Todos los encarcelados, los huidos y los que pronto serán procesados son responsables de un comportamiento colectivo y organizado en el que cada uno ha cumplido su papel
La tercer razón que ha movido sin duda al magistrado es evitar que, de todos los implicados en la comisión de un delito que es necesariamente coral, uno de ellos, el fugado, acabara siendo juzgado y previsiblemente condenado en la parte más baja de la sanción posible, la malversación, y los demás pagaran más condena al aplicárseles las más altas sanciones. En ese caso imposible de digerir, se daría la situación radicalmente injusta de que el jefe de la banda fuera condenado por lo menos mientras sus subordinados lo fueran por lo más. Y esto es lo que el auto que el juez de la Sala Segunda, que es tanto como decir la Sala Segunda en pleno -el juez Llarena dicta ese auto con la auctoritas propia y también la que le proporciona la Sala en su totalidad-, ha evitado y debemos felicitarnos por ello.
Él ha plasmado los criterios jurídicos del órgano al que pertenece. Hay que recordar que estamos ante un delito gravísimo, uno de los más graves, si no el más, de los incluidos en el Código Penal español. Todos los encarcelados, los huidos y los que pronto serán procesados son responsables de un comportamiento colectivo y organizado en el que cada uno ha cumplido su papel.
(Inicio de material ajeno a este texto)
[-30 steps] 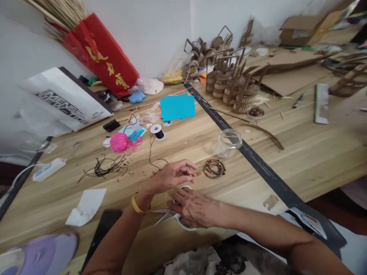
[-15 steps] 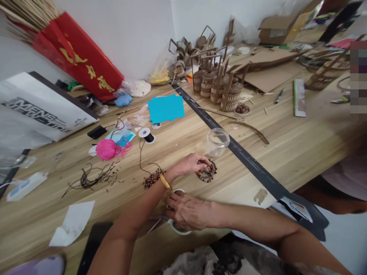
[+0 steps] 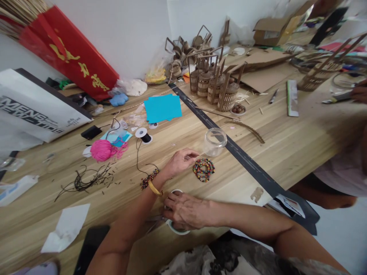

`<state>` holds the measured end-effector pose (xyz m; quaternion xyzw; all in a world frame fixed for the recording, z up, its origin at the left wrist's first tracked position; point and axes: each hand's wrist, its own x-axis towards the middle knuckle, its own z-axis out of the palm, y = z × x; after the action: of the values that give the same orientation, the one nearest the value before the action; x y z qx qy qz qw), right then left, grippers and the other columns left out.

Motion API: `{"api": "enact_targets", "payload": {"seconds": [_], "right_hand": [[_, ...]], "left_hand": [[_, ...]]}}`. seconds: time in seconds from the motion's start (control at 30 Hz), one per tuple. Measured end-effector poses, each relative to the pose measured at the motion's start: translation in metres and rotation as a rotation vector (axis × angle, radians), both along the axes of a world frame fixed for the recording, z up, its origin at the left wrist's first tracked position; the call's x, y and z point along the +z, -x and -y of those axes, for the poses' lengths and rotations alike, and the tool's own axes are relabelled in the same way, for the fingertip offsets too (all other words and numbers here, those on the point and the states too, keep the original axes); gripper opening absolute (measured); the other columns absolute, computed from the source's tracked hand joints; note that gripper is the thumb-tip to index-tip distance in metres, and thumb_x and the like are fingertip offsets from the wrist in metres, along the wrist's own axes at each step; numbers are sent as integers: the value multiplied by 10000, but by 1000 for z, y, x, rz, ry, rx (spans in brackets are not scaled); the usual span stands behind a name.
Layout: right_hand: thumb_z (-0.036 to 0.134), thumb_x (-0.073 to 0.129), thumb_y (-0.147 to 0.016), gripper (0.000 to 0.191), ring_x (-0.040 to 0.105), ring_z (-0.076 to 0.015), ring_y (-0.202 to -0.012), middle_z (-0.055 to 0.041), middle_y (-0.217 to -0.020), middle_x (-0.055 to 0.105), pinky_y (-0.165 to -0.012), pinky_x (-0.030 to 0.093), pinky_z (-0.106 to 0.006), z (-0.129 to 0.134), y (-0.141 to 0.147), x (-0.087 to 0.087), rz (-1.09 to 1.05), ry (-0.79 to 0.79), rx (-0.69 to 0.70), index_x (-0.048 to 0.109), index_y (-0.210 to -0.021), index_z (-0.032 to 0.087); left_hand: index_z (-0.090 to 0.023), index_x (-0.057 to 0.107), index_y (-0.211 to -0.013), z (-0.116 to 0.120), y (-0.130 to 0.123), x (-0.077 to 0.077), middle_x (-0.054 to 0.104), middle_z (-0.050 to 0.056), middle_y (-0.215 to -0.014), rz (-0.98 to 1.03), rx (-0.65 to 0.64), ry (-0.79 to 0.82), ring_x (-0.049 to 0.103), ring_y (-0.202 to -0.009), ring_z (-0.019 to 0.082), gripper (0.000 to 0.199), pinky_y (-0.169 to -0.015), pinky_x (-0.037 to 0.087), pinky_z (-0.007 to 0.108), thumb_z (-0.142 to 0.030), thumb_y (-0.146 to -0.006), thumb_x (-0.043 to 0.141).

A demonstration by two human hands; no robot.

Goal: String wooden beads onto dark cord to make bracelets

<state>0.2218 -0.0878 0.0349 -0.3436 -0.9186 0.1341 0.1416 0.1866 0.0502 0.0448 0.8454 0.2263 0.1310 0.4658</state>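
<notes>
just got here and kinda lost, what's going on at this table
A person's left hand is near coiled bead strings, fingers drawn together; any grip is too blurred to confirm. The right hand partly covers a white-rimmed round object. Small beads lie by the left wrist, with a spool of black cord and a clear jar farther back.

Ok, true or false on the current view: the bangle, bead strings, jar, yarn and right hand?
1. The yellow bangle is on the wrist of the left hand. True.
2. The clear jar lies on its side. False: it stands on the table.
3. The bead strings lie coiled near that jar. True.
4. The pink yarn is right of the black spool. False: it is left of it.
5. The right hand touches the yarn. False: they are well apart.
</notes>
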Motion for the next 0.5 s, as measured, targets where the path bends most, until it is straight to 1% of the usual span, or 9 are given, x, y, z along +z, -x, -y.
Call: {"api": "enact_targets", "payload": {"seconds": [0.1, 0.23, 0.3, 0.43, 0.5], "right_hand": [[318, 604, -833, 270, 499, -262, -949, -109, -990, 572, -724, 415, -343, -1, 0, 2, 42, -49, 24, 583, -1027, 132], [338, 612, -829, 304, 493, -250, -958, -102, -1014, 564, -719, 412, -322, -2, -2, 7, 55, -37, 25, 568, -1055, 139], [344, 617, -826, 311, 490, -246, -957, -99, -1017, 559, -725, 410, -318, -2, -2, 8, 63, -30, 33, 565, -1057, 142], [376, 608, -833, 351, 484, -242, -952, -98, -1007, 552, -760, 407, -324, -3, -1, 7, 71, -15, 39, 553, -1088, 140], [390, 605, -837, 367, 481, -239, -952, -97, -1010, 548, -774, 405, -324, -5, 0, 5, 72, -10, 43, 550, -1098, 138]], "left_hand": [[-136, 685, -974, -1, 23, 8, 704, 92, -1006, -29, 70, 12, 652, -923, 182, 219, -829, 516, 297, -225, -822, 555], [-141, 680, -972, 0, 60, 19, 713, 84, -983, -76, 142, -25, 659, -899, 182, 223, -838, 514, 307, -263, -829, 559], [-147, 676, -979, 1, 80, 22, 713, 80, -994, -92, 185, -20, 655, -929, 189, 237, -845, 514, 306, -293, -834, 557], [-141, 656, -1026, 9, 120, 23, 719, 88, -970, -85, 304, 63, 668, -902, 201, 305, -812, 529, 308, -354, -823, 572], [-141, 661, -1002, 15, 137, 22, 717, 93, -984, -64, 371, 88, 668, -911, 203, 302, -814, 531, 305, -365, -819, 574]]}}
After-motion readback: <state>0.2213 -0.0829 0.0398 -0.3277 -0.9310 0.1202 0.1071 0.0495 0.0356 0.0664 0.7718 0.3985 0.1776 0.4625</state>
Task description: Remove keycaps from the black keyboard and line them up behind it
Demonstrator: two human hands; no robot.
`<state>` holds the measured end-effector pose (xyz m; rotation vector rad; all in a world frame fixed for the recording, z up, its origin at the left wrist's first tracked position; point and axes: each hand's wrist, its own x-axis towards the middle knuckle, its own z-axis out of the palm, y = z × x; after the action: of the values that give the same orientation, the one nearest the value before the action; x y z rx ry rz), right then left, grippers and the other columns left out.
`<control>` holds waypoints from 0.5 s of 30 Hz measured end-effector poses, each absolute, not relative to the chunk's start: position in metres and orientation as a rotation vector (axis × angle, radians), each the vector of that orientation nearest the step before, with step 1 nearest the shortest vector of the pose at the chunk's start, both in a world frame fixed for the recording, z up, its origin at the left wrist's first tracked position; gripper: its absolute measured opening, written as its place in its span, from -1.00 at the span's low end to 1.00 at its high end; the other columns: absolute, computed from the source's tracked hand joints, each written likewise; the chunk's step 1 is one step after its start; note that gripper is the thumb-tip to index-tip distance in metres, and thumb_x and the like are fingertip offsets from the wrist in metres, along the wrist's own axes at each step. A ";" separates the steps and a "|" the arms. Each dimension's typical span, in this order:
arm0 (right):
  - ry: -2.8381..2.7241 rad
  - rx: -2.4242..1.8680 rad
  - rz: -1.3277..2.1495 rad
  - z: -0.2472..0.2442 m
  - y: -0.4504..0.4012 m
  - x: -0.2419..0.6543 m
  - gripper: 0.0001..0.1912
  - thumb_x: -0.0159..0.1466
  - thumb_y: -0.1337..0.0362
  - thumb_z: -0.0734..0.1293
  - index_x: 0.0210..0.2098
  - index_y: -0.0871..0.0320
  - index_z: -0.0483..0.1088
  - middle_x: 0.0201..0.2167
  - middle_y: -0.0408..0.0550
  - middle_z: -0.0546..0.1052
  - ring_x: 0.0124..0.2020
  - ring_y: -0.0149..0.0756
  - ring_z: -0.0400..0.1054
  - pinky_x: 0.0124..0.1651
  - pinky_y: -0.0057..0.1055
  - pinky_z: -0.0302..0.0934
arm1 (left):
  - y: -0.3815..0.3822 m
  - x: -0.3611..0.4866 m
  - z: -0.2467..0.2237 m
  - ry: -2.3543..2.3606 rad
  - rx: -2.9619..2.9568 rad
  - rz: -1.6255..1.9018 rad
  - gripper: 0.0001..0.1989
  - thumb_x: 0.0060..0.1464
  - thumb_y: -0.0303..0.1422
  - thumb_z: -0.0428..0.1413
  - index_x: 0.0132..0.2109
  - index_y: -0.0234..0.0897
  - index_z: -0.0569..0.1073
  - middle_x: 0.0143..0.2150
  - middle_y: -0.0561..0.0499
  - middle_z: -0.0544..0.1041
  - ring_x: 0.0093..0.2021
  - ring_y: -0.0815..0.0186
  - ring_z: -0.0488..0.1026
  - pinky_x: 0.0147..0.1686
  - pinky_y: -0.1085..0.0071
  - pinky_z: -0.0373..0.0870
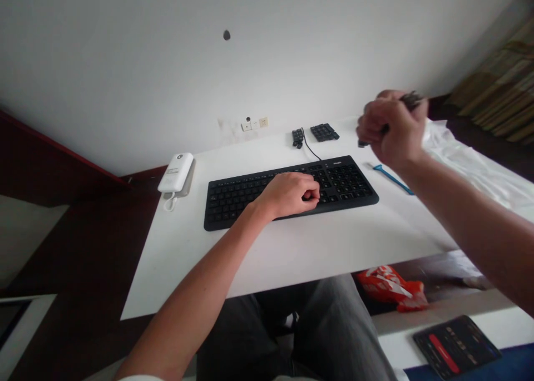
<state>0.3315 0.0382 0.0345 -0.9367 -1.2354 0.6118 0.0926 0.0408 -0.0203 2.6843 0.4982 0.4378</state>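
Observation:
My left hand [288, 194] rests curled on the middle of a black computer keyboard [346, 183], with its fingers folded over the keys. My right hand [392, 128] is raised above the far right of the white desk, closed in a fist around a small dark object [411, 99]. That object is partly hidden by my fingers, and I cannot tell exactly what it is. Beyond the keyboard lie a small black block of keys [324, 132] and a black bundled cable end [297, 138], whose thin cable runs to the keyboard.
A white power bank [176, 172] with a white cord lies left of the keyboard. A blue plastic tool [392, 179] and white cloth [471, 164] lie right. A wall socket [254, 124] sits behind the white desk [267, 256]. Below are an orange bag [390, 287] and a dark tablet [456, 346].

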 end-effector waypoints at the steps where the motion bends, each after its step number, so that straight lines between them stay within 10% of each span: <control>1: -1.249 -0.963 0.622 0.032 0.053 0.320 -0.50 0.33 -0.04 0.42 -0.52 -0.05 0.09 -0.63 -0.29 0.09 -0.59 -0.47 -0.09 -0.57 -0.35 -0.09 | 0.040 0.093 -0.020 0.500 2.687 0.442 -0.90 0.15 -0.45 0.15 -0.32 -0.22 0.54 -0.31 0.08 0.56 -0.27 0.36 0.47 -0.23 0.41 0.31; 15: -1.353 -1.131 0.610 -0.036 0.054 0.334 -0.49 0.29 -0.06 0.42 -0.56 0.05 0.16 -0.68 -0.21 0.16 -0.61 -0.42 0.02 -0.58 -0.37 -0.05 | 0.037 0.096 -0.020 0.482 2.695 0.408 -0.90 0.20 -0.44 0.16 -0.31 -0.20 0.51 -0.23 0.07 0.58 -0.19 0.32 0.50 -0.12 0.37 0.37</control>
<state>0.3344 0.0536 -0.0356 -1.1312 -1.3525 0.6098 0.0957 0.0370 -0.0196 2.6949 0.4824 0.4082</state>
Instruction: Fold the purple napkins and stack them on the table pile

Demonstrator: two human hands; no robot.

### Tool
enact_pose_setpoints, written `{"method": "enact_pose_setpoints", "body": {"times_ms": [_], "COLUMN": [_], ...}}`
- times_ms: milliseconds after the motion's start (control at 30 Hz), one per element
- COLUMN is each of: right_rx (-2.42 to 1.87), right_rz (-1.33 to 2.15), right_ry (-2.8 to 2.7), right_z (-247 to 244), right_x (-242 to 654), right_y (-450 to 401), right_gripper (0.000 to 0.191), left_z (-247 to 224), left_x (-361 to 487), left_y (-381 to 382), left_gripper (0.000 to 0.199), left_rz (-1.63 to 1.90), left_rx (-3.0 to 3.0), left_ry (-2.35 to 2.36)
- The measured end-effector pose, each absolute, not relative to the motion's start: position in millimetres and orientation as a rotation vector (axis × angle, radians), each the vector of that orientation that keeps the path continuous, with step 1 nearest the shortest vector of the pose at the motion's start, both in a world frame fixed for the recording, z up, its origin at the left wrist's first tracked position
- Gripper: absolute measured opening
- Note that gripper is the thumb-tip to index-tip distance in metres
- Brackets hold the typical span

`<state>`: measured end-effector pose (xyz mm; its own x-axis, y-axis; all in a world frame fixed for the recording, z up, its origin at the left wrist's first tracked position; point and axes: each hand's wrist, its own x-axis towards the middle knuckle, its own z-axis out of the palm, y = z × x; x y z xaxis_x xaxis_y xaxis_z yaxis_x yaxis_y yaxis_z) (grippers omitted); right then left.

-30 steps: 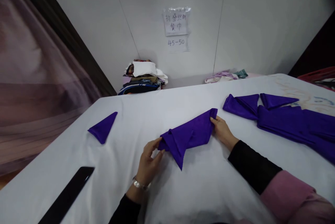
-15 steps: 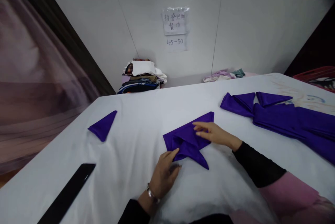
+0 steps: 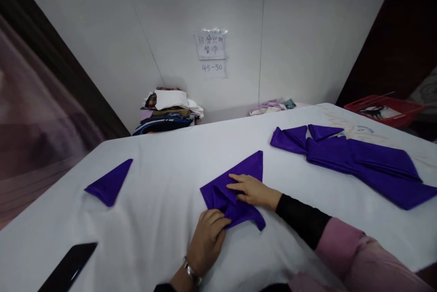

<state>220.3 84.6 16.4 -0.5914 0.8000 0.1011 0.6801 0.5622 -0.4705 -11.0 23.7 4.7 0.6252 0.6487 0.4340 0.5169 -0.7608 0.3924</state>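
A purple cloth napkin (image 3: 239,169), partly folded, lies in front of me on the white-covered table (image 3: 164,237). Its near part is rumpled, and one loose corner curls toward me on the right. My left hand (image 3: 209,233), with a metal band at the wrist, pinches the napkin's near left edge between thumb and fingers. On top of the cloth rests my right hand (image 3: 253,190), its fingers spread and pressing lightly near the middle of the fold.
A folded purple triangle (image 3: 111,182) lies left, above a black flat object (image 3: 70,267). More purple napkins (image 3: 351,158) lie right. Behind the table are stacked clothes (image 3: 169,109), a smaller cloth pile (image 3: 271,106) and a red basket (image 3: 392,110). Paper signs (image 3: 211,51) hang on the wall.
My right hand has moved left and down onto the napkin's middle. My left fingers have closed on its near edge, and the loose corner has shifted. The camera view has turned slightly right.
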Motion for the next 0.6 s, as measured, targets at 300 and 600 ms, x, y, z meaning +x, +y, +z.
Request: {"method": "enact_pose_setpoints", "body": {"times_ms": [300,600], "right_rx": [-0.986,-0.962], "right_rz": [0.888,1.086], "right_ry": [-2.108,-1.284], "right_z": [8,75], "right_x": [201,249], "right_y": [88,87], "right_gripper": [0.014,0.026], "left_z": [4,45], "left_x": [-11,-50], "left_y": [21,17], "left_gripper": [0.034,0.016], "left_rz": [0.842,1.199], "left_rx": [2.663,2.279], "left_ry": [0.962,1.131]}}
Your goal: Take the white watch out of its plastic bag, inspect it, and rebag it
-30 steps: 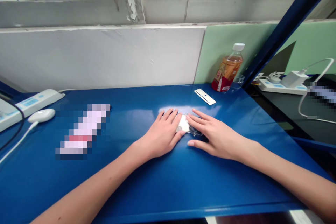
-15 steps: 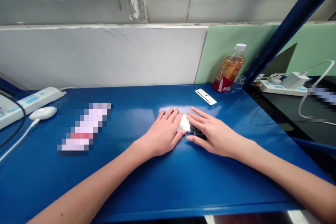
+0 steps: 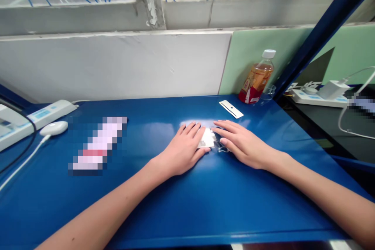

Pero esta es una obra única que tenía un sólo objetivo y buscaba alcanzar un sólo colofón. Todos han sido copartícipes y responsables de esa acción colectiva. Esta es una unidad jurídica indivisible de autores para conseguir un fin único para todos. Y el juez Pablo Llarena ha vuelto a poner con su auto las cosas en su sitio. Es un escrito impecable e impagable porque apuntala de manera decisiva la defensa del Estado español y de la solidez de nuestro sistema democrático.
Cierto que en este mismo periódico se han publicado opiniones frontalmente contrarias -como la de su director- a las que aquí se exponen. Pero ese es el valor de El Independiente, donde la discrepancia se fomenta porque siempre enriquece el debate.